■ Exercise
Reproduce the data exactly, leaving nothing out.
[Opening Information shown section]
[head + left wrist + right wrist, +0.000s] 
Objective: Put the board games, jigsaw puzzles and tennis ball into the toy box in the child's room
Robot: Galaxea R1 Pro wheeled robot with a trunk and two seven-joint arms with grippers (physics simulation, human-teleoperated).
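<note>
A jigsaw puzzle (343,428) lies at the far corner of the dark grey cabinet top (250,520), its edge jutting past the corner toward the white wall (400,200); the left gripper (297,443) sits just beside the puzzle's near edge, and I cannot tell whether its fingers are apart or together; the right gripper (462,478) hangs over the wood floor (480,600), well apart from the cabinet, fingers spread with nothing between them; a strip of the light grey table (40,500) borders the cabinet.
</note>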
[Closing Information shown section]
■ Output for this task
[head + left wrist + right wrist, +0.000s] 
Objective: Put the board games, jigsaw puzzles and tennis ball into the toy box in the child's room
Robot: Galaxea R1 Pro wheeled robot with a trunk and two seven-joint arms with grippers (physics simulation, human-teleoperated).
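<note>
A jigsaw puzzle (343,428) lies at the far corner of the dark grey cabinet top (250,520), its edge jutting past the corner toward the white wall (400,200); the left gripper (297,443) sits just beside the puzzle's near edge, and I cannot tell whether its fingers are apart or together; the right gripper (462,478) hangs over the wood floor (480,600), well apart from the cabinet, fingers spread with nothing between them; a strip of the light grey table (40,500) borders the cabinet.
</note>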

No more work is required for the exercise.